(Items listed in a dataset)
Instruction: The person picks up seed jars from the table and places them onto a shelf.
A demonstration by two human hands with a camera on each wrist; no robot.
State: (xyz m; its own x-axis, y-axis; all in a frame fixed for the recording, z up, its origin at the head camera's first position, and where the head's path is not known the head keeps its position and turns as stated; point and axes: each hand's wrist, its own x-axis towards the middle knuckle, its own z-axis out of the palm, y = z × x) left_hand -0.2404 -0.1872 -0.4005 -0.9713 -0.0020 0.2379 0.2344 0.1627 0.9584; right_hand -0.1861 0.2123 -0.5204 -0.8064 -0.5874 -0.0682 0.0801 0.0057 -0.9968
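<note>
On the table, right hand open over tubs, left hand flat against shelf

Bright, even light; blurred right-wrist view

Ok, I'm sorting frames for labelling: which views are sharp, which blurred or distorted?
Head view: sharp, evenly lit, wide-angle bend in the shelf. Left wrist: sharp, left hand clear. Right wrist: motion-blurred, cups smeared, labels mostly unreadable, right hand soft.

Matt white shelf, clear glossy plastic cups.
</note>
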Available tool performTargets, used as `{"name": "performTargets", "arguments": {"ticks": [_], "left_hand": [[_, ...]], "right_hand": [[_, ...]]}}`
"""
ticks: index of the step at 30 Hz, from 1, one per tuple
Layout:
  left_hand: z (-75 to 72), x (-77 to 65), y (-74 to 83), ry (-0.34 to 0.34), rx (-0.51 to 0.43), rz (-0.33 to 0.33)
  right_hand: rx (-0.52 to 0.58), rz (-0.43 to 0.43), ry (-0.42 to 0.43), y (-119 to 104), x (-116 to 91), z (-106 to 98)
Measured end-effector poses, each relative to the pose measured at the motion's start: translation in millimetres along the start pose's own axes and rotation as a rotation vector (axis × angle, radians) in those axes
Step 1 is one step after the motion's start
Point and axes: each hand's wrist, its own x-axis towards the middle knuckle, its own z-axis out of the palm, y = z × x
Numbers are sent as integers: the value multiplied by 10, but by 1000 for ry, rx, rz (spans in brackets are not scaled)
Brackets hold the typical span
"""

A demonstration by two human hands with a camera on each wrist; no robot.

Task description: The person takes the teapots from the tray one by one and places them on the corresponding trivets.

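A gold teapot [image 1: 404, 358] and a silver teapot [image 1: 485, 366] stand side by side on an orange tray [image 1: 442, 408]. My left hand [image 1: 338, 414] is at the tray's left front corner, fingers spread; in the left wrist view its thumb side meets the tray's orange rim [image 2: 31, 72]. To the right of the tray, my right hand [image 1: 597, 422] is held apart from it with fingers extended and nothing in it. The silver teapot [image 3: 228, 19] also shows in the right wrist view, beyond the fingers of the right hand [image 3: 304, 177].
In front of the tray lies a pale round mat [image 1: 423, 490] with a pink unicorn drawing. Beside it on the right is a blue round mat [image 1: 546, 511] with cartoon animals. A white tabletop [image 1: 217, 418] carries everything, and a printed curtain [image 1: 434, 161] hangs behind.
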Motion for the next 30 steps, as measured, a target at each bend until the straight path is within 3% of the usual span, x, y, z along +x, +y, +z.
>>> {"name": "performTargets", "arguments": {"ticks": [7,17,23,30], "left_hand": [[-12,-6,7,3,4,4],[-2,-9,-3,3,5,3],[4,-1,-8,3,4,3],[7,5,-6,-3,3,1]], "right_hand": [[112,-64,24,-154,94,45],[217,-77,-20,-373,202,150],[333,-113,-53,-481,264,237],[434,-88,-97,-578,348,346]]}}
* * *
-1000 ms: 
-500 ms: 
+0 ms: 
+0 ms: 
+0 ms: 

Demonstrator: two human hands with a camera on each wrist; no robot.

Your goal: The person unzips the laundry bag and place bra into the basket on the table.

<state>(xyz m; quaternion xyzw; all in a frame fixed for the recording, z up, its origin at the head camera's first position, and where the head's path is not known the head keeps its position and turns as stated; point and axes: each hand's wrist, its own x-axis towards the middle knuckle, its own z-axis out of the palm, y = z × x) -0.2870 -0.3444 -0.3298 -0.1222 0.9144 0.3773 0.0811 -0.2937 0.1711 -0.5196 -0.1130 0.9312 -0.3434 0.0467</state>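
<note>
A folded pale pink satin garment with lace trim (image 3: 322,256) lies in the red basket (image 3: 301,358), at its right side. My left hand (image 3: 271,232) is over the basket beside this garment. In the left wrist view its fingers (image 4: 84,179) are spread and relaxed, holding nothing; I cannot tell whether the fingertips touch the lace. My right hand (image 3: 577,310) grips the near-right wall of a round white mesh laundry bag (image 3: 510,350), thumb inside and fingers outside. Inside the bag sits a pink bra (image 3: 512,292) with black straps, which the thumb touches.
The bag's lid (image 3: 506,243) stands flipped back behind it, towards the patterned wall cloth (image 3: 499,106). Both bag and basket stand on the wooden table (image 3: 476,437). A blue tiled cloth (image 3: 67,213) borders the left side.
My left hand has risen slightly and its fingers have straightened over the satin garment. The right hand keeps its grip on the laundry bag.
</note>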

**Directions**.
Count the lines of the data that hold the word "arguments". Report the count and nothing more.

**Your solution**.
2